### Exercise goal:
Please, without the pictures, retype exactly the lines from the start of the material through the line that holds "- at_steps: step".

### Working data:

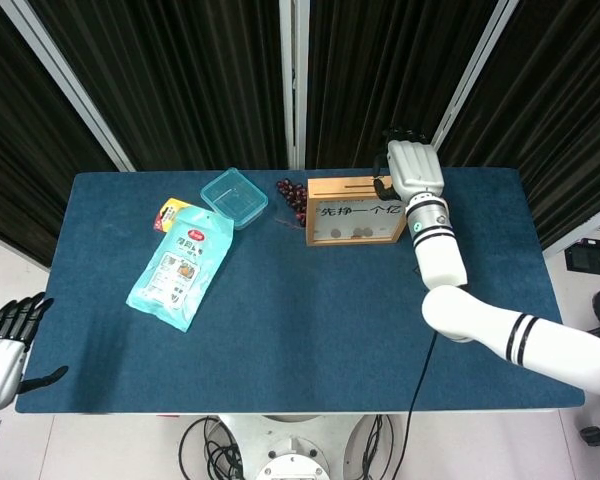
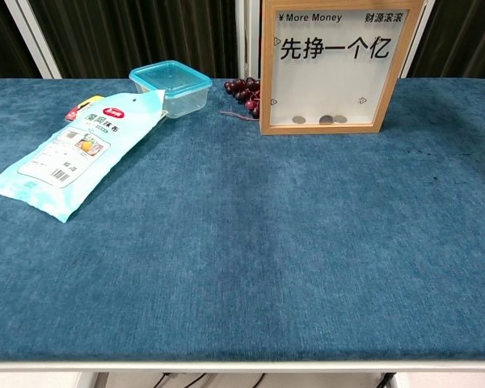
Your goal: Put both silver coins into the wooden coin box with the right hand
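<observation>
Where right hand (image 1: 413,168) hovers: coin box (image 1: 363,209) top.

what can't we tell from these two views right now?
- Right hand, head view: fingers point away over the wooden coin box; its own back hides whether it holds a coin. Chest view misses it.
- Box slot: the hand covers its right end.
- Coins in box, chest view: small, overlapping; count unclear.
- Left hand: cut by the frame edge.
</observation>
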Motion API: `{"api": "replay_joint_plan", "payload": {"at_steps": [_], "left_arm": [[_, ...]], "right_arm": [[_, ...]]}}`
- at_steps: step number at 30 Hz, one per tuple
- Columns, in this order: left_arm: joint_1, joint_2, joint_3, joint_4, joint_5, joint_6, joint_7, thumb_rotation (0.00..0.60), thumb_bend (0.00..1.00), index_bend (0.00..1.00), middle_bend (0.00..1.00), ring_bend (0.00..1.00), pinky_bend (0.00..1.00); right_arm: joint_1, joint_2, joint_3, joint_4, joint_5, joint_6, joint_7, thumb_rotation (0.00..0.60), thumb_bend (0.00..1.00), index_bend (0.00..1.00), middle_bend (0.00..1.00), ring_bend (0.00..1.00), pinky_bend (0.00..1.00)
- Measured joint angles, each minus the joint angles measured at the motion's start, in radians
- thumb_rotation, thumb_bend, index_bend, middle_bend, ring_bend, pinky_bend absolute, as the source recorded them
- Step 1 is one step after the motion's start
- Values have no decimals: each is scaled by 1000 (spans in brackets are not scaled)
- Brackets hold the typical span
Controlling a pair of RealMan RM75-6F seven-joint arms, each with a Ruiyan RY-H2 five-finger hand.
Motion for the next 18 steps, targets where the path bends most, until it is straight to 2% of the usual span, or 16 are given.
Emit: {"api": "replay_joint_plan", "payload": {"at_steps": [8,18], "left_arm": [[-7,1,0,10,-4,-15,-17,600,35,0,0,0,0],[-7,-2,0,25,-4,-11,-34,600,36,0,0,0,0]], "right_arm": [[56,-47,-56,84,64,-19,-47,600,372,784,126,0,0],[73,-71,-84,110,59,-27,-40,600,372,784,124,0,0]]}}
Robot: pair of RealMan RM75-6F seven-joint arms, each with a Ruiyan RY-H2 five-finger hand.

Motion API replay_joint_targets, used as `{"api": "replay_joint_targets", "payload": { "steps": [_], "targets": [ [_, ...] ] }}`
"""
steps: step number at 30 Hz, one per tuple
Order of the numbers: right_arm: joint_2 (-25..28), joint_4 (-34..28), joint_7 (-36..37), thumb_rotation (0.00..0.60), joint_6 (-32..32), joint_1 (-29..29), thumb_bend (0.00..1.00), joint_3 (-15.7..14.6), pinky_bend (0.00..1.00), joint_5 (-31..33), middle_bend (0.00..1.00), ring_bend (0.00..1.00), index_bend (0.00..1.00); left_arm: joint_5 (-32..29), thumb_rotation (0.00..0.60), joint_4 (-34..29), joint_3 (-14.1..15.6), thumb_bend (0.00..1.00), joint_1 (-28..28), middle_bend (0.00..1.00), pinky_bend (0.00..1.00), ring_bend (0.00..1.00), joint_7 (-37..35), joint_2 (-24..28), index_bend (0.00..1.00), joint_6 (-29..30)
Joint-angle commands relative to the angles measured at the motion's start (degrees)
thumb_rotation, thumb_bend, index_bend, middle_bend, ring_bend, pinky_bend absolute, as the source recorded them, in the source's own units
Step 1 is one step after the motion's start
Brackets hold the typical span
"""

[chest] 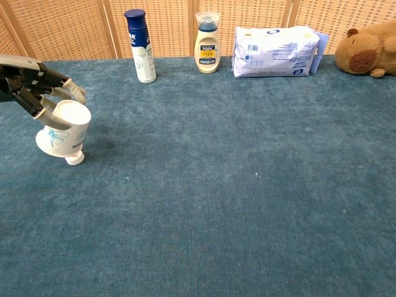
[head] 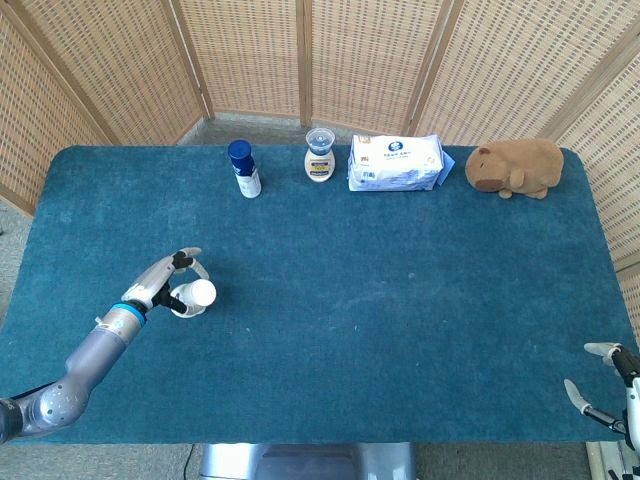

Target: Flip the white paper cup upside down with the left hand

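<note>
The white paper cup [chest: 64, 131] with a blue flower print stands base-up and slightly tilted at the left of the blue table, its wide rim low over the cloth. My left hand [chest: 34, 91] grips it from the left, fingers wrapped round the upper part near the base. The head view shows the same cup [head: 195, 296] with the left hand [head: 163, 280] beside it. Its mouth is hidden from both cameras. My right hand [head: 603, 385] shows only at the bottom right corner, off the table edge, fingers apart and holding nothing.
A small white cap [chest: 75, 159] lies right at the cup's rim. Along the far edge stand a blue spray bottle [chest: 140, 46], a cream lotion bottle [chest: 207, 43], a wipes pack [chest: 276, 42] and a brown plush animal [chest: 368, 49].
</note>
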Motion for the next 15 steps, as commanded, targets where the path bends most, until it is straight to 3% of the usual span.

### Answer section:
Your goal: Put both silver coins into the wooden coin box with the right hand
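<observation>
Where right hand (image 1: 413,168) hovers: coin box (image 1: 363,209) top.

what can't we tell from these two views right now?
- Right hand, head view: fingers point away over the wooden coin box; its own back hides whether it holds a coin. Chest view misses it.
- Box slot: the hand covers its right end.
- Coins in box, chest view: small, overlapping; count unclear.
- Left hand: cut by the frame edge.
</observation>
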Motion API: `{"api": "replay_joint_plan", "payload": {"at_steps": [_], "left_arm": [[_, ...]], "right_arm": [[_, ...]]}}`
- at_steps: step number at 30 Hz, one per tuple

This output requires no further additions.